Benefits and challenges
Greater energy efficiency can have many benefits for industry, including:
- reduced operating costs
- protection against energy price rises
- an additional income stream, for example through the recovery or use of captured excess heat
However, investing in energy efficiency measures presents challenges. Payback periods for equipment or technology are often considered too long, and business cases for greater efficiency may struggle to gain board approval due to the multinational nature of many companies.
Given that the industrial sector accounts for more than half of Scotland's exports and sustains many high-value jobs, it's crucial that we support rather than force industry to save energy.
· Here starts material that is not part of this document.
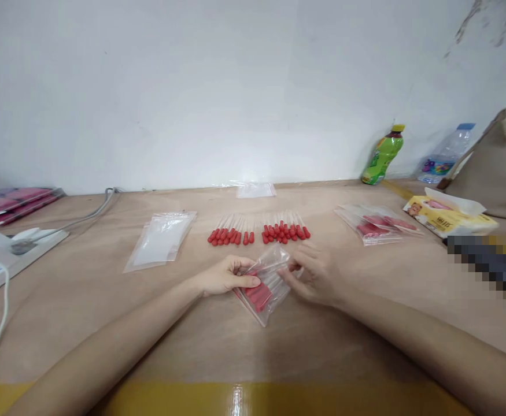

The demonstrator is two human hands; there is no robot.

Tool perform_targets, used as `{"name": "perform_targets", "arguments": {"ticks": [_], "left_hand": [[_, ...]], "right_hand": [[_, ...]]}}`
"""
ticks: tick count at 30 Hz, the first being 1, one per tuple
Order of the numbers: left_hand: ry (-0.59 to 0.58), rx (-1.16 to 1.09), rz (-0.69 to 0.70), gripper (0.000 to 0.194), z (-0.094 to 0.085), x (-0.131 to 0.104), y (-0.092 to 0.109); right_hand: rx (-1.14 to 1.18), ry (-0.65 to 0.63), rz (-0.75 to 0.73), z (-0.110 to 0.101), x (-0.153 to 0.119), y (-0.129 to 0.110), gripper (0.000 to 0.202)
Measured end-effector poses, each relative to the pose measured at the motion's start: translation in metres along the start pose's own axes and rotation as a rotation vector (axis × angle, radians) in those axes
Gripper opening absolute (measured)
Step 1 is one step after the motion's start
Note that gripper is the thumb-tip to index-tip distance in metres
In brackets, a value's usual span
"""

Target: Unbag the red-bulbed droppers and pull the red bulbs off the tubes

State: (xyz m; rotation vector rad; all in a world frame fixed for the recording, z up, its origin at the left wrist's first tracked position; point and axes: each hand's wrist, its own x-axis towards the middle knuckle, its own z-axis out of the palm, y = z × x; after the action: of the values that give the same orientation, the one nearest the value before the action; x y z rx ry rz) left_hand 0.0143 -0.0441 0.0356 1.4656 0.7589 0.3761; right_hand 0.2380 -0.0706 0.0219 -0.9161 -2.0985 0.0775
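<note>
A clear plastic zip bag (274,297) is in front of me, tilted above the table, with several red-bulbed droppers (259,296) inside it. My left hand (226,276) is closed on the bag's left side, thumb on top near the red bulbs. On the opposite side, my right hand (313,274) has its fingers curled at the bag's upper right edge and seems to pinch it; the fingertips are slightly blurred. Just beyond the bag lie two groups of loose droppers, a left group (231,236) and a right group (285,232), red bulbs towards me.
Flat clear bags (161,238) lie to the left, another (256,189) by the wall. Filled bags (376,225) lie right, near a yellow tissue pack (447,214). A green bottle (383,156), water bottle (446,153) and beige bag (491,167) stand behind. A power strip (22,254) is left.
</note>
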Motion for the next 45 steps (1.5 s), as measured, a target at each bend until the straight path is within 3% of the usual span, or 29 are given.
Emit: {"name": "perform_targets", "arguments": {"ticks": [2, 4, 9, 11, 18, 22, 30, 36, 45], "left_hand": [[-0.021, 0.112, 0.009, 0.028, -0.003, 0.007, 0.002], [0.029, 0.157, 0.011, 0.029, -0.004, 0.014, 0.0], [0.4, 0.006, 0.029, 0.05, -0.006, 0.015, -0.013], [0.457, -0.042, 0.008, 0.055, -0.005, 0.009, -0.016], [0.471, -0.217, -0.083, 0.071, 0.002, -0.003, -0.011], [0.488, -0.257, -0.09, 0.068, 0.005, 0.0, -0.009], [0.49, -0.27, -0.077, 0.062, 0.002, 0.001, -0.01], [0.48, -0.301, -0.119, 0.067, 0.0, 0.0, -0.005], [0.43, -0.261, -0.086, 0.079, 0.002, -0.002, -0.003]], "right_hand": [[0.011, -0.136, -0.168, -0.001, 0.001, 0.001, 0.018], [0.04, -0.252, -0.228, 0.001, 0.0, 0.002, 0.021], [0.016, -0.278, -0.079, 0.013, -0.009, 0.008, 0.047], [-0.022, -0.252, -0.002, 0.018, -0.013, 0.01, 0.047], [-0.078, -0.321, 0.087, 0.014, -0.01, 0.003, 0.054], [-0.091, -0.386, 0.105, 0.007, 0.002, 0.001, 0.039], [0.128, -0.379, -0.069, 0.025, 0.025, 0.007, 0.028], [0.218, -0.304, 0.005, 0.038, 0.022, 0.009, 0.024], [0.24, -0.282, 0.02, 0.037, 0.019, 0.007, 0.023]]}}
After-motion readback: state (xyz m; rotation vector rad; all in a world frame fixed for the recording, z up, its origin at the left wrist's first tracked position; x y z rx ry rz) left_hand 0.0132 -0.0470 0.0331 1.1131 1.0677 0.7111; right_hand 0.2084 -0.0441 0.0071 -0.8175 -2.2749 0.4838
We are developing a co-ordinated approach to incentives for Scottish industry to make their processes more energy efficient and to discourage them from relocating to countries with less stringent energy regulations (known as carbon leakage).
Engaging with industry
We are engaging with industry to:
- build industrial cross-sector working that includes trade associations from the EII sectors and Scottish site representatives
- raise awareness of existing energy efficiency advice and support for industry
- gain detailed insight into investment barriers and work together on how to overcome them
- examine the roles of government, agencies and industry to collectively achieve greater industrial energy efficiency
Scottish Ministers chaired an EII roundtable in November 2017 to build an effective platform for engagement and collaboration with stakeholders in Scotland. Feedback from the roundtable directly influenced the industrial part of Scotland's Energy Strategy, published on 21 December 2017.
Following the roundtable, we held workshops with a range of industrial stakeholders during 2018. These events allowed us to gather evidence on the nature of Scotland’s industrial landscape including the challenges and opportunities for decarbonisation.
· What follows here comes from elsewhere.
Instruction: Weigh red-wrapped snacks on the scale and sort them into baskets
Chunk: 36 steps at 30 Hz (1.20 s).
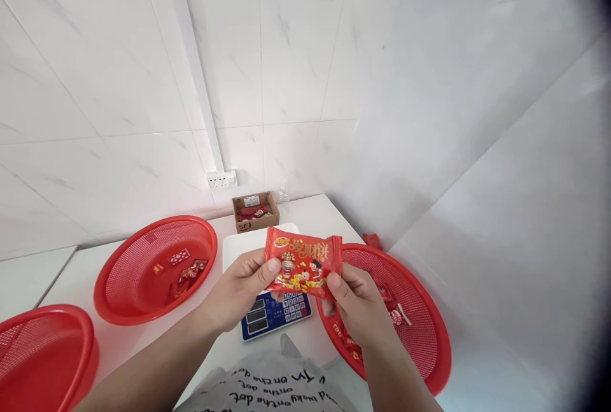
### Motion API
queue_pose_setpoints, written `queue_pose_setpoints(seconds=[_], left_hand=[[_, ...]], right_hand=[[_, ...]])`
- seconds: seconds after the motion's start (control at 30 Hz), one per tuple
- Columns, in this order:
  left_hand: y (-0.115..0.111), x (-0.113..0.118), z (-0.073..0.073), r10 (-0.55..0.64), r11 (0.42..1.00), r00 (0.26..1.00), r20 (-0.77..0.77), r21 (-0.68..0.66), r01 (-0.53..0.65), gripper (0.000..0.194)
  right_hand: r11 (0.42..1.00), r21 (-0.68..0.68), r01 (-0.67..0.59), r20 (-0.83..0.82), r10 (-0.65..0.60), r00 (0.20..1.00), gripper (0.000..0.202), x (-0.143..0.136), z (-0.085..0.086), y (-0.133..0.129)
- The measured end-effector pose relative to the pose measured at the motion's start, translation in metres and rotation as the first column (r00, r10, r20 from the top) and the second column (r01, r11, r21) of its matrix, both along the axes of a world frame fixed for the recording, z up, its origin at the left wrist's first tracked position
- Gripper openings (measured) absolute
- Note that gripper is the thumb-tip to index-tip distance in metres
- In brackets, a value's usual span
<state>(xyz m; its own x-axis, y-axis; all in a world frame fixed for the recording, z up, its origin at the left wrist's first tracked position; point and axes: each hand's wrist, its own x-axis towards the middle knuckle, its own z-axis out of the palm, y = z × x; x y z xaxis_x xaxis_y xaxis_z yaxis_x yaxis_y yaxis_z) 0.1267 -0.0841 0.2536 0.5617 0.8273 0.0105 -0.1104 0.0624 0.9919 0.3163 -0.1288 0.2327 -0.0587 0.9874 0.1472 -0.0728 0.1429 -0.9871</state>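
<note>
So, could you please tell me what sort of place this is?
Probably a small packing or weighing corner: a digital scale stands on the white table, a red basket on the right holds wrapped items, and a red packet is being held.

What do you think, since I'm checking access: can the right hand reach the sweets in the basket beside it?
Probably yes: the open basket lies close to the right hand, and some sweets show uncovered. That hand grips the red packet, so likely must let go.
</note>
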Motion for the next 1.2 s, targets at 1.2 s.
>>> queue_pose_setpoints(seconds=[1.2], left_hand=[[0.007, -0.006, -0.002, -0.051, 0.998, 0.996, 0.076, -0.028, 0.054, 0.039]], right_hand=[[0.995, -0.077, -0.060, -0.023, 0.059, 0.998, 0.045, -0.001, -0.006, 0.013]])
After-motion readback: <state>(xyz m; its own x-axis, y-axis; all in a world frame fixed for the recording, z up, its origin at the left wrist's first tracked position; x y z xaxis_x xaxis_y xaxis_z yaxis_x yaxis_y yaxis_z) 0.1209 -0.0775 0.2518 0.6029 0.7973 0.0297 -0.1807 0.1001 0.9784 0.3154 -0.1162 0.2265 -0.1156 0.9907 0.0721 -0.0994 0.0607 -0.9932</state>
- the cost of energy (including as a result of policies on renewables)
- re-using excess heat so that industrial process become more efficient or emit less carbon
- unattractive payback periods on measures so investment is diverted to other areas
- limits to growth, change or decarbonisation due to network infrastructure
We have published a paper on decarbonisation and energy efficiency in the industrial sector that summarises our engagement with industry to date, cites the identified barriers to investment in decarbonisation, references the support currently available and proposes next steps to create an improved Scottish support framework. We will discuss how to overcome barriers to investment with Scottish energy intensive industry stakeholders during 2019.
Carbon capture utilisation and storage
Carbon Capture Utilisation and Storage (CCUS) and the hydrogen economy is another area relevant for industrial decarbonisation, where there is interest among sectors.
We are working with other teams and agencies on this and will invite industrial stakeholders to be part of discussions as appropriate.